What is the numeric Ubuntu version?
What is the actual qemu package versions you use ("latest" isn't
exactly precise)?
Yes, Ubuntu 14.04. qemu-img version 2.0.0 (2.0.0+dfsg-2ubuntu1.22)
qemu-img is just the command line tools such as qemu-img, qemu itself
is in a different package.
The issue started after powering a VM off and on again. One
first boot, the guest (CentOS 6) started reporting I/O issues
almost immediately and then crashed. Following that, the VM was
unable to read the disk (kept looping through BIOS boot process).
How did you "power off" the VM?
Using virsh shutdown
Did you use some qemu management tool (which one and which version)?
libvirt version 1.2.2 (1.2.2-0ubuntu13.1.17)
Did you kill the qemu process?
We made sure it was dead before taking the snap.
Not clear: Did you *kill* the qemu process or did it exit all by itself
when you shut down the guest?
And the same question back when you made the snapshot.
Did you do a "clean" shutdown of the Guest OS and wait for the Guest
OS to tell the qemu process to exit on its own?
Yes, virsh shutdown issues a safe shutdown via ACPI
Other people on this list may know more about what that libvirt version
does in this situation (beside the initial "polite" request via a qemu
command to generate the ACPI event).
(Note: The latter should not be a requirement for the qcow2
meta-data to survive, only for the disk image inside to be an image
of a clean or unclean disk, however it may matter as to how the bug
was triggered).
The disk has a single snapshot, which we were able to get
working by following this process:
* Attempt to apply snap.
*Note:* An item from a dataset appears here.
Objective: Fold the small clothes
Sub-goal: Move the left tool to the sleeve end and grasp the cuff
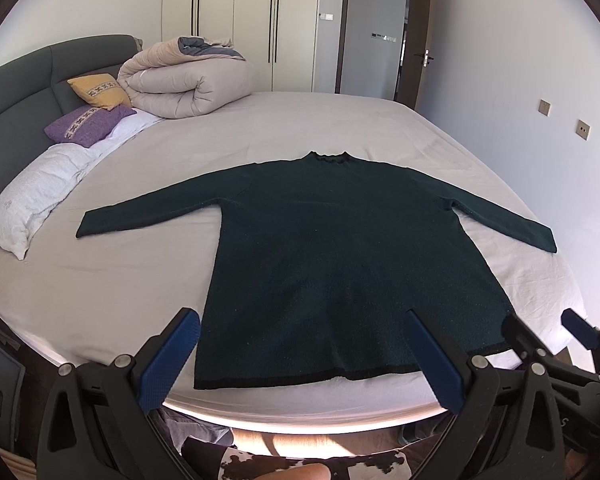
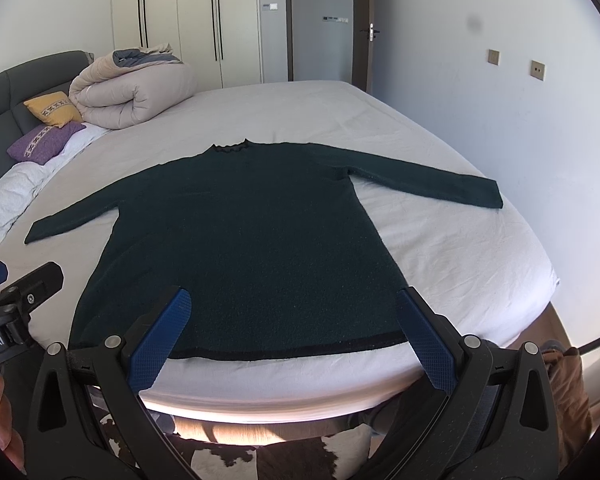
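Both hand-held grippers: your left (image 1: 300,356) and right (image 2: 292,336) gape wide, empty.
Dark green knitted sweater (image 1: 340,264): hem nearest you, collar far, flat on bed (image 1: 100,280).

A bedroom in a home.

A wide bed (image 1: 340,120) with a pale sheet fills the room, its padded grey headboard (image 1: 28,76) on the left. By the headboard lie a white pillow (image 1: 32,196), a purple cushion (image 1: 86,125), a yellow cushion (image 1: 100,90) and a rolled beige duvet (image 1: 184,84). Tall cream wardrobes (image 1: 240,12) line the far wall, beside a door (image 1: 420,36) standing open. Wall sockets (image 1: 582,130) sit on the right wall.
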`<action>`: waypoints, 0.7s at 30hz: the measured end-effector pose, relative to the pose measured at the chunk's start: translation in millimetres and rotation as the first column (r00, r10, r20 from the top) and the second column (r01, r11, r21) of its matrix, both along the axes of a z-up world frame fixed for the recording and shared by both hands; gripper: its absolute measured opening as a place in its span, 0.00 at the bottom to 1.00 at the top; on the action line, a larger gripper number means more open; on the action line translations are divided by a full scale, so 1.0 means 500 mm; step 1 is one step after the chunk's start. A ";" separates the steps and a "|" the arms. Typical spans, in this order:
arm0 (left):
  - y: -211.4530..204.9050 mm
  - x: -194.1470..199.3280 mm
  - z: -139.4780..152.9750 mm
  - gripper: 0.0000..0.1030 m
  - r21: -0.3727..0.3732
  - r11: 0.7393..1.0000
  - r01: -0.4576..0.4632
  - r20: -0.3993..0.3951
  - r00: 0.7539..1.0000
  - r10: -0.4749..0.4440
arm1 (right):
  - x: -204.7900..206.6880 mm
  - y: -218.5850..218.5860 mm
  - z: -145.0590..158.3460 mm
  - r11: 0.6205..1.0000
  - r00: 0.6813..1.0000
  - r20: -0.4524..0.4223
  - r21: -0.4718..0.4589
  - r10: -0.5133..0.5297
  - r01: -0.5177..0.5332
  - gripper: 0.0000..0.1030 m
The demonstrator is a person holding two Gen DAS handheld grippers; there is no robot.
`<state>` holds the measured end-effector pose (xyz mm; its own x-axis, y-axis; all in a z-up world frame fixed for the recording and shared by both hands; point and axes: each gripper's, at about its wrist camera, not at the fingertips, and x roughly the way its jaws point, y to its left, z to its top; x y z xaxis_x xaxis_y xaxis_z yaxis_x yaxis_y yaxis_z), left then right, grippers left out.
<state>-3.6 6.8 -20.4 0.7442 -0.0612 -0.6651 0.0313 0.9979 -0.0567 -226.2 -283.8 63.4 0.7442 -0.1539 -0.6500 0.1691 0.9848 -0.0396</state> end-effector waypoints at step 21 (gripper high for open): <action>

Supposedly fails.
When you "attempted to apply the snapshot", which tool (and version)
did you use?
Same as above, qemu-img 2.0.0
Ok, so not libvirt's snapshot management commands then.
* Run qemu-img check + repair
* Use qemu-img convert to convert qcow2 to qcow2
Once complete, we were able to boot from the disk, however it
was at the point that the snapshot was taken. We have attempted
to do a check+repair and then convert without applying the
snapshot, but are running into the following errors:
* qemu-img check + repair:
Warning: cluster offset=0x2d3120706a0000 is after the end of
the image file, can't properly check refcounts.
ERROR offset=2d312070696e00: Cluster is not properly
aligned;
L2 entry corrupted.
Warning: cluster offset=0x2d310a43500000 is after the end of
the image file, can't properly check refcounts.
Warning: cluster offset=0x2d310a43510000 is after the end of
the image file, can't properly check refcounts.
ERROR offset=2d310a43505500: Cluster is not properly
aligned;
L2 entry corrupted.
Warning: cluster offset=0x20496e74650000 is after the end of
the image file, can't properly check refcounts.
Warning: cluster offset=0x20496e74660000 is after the end of
the image file, can't properly check refcounts.
ERROR offset=20496e74656c00: Cluster is not properly
aligned;
L2 entry corrupted.
Warning: cluster offset=0x2f6d6d6f6e0000 is after the end of
the image file, can't properly check refcounts.
Warning: cluster offset=0xd2070726f0000 is after the end of
the image file, can't properly check refcounts.
Warning: cluster offset=0xd207072700000 is after the end of
the image file, can't properly check refcounts.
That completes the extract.